What is required -
Your response should contain each line of the data that includes "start".
——
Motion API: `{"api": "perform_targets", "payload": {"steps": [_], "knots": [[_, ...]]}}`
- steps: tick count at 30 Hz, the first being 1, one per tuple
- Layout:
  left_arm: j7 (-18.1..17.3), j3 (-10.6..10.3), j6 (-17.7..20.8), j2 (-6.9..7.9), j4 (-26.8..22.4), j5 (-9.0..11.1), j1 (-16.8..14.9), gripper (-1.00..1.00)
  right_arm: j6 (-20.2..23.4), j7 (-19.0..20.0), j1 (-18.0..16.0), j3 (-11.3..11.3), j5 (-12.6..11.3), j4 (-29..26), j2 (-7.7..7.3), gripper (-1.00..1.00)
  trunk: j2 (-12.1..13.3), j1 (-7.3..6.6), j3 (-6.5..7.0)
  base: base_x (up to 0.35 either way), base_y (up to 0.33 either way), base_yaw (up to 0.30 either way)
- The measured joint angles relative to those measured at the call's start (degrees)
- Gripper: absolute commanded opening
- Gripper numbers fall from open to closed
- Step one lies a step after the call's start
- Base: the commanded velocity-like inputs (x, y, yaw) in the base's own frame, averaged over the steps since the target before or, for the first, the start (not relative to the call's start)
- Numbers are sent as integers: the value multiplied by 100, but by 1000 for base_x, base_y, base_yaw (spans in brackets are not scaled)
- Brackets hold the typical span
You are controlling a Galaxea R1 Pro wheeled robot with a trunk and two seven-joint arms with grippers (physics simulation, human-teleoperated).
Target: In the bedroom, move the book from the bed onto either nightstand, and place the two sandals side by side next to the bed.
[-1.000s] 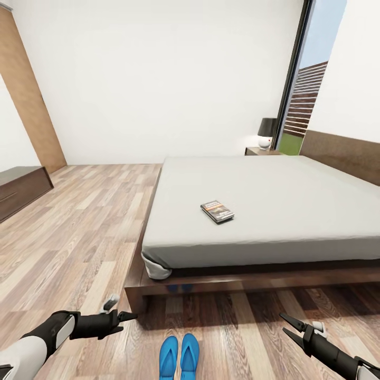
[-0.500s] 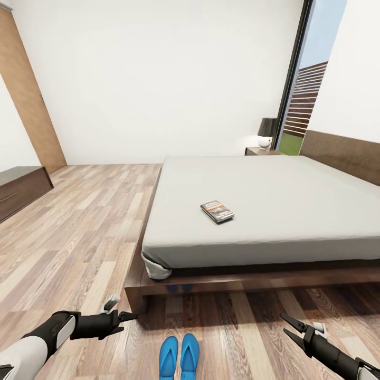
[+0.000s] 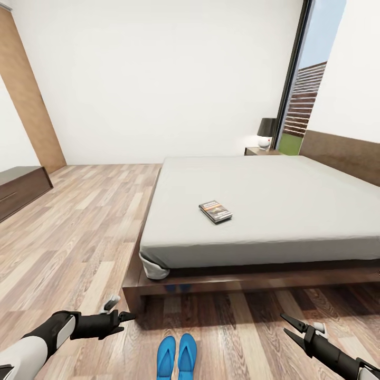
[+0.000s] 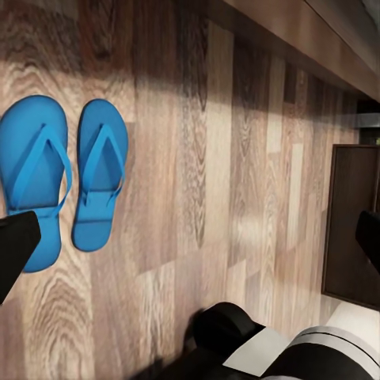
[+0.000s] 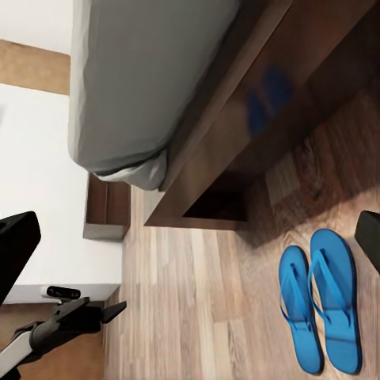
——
Your response -
- The measured joint angles relative to those measured at the call's start (degrees)
- Step one lies a step after the call's start
- Base: the commanded velocity-like inputs (x, y, yaw) in the base's own frame, averaged over the steps since the target before or, for the first, the start (not relative to the call's start)

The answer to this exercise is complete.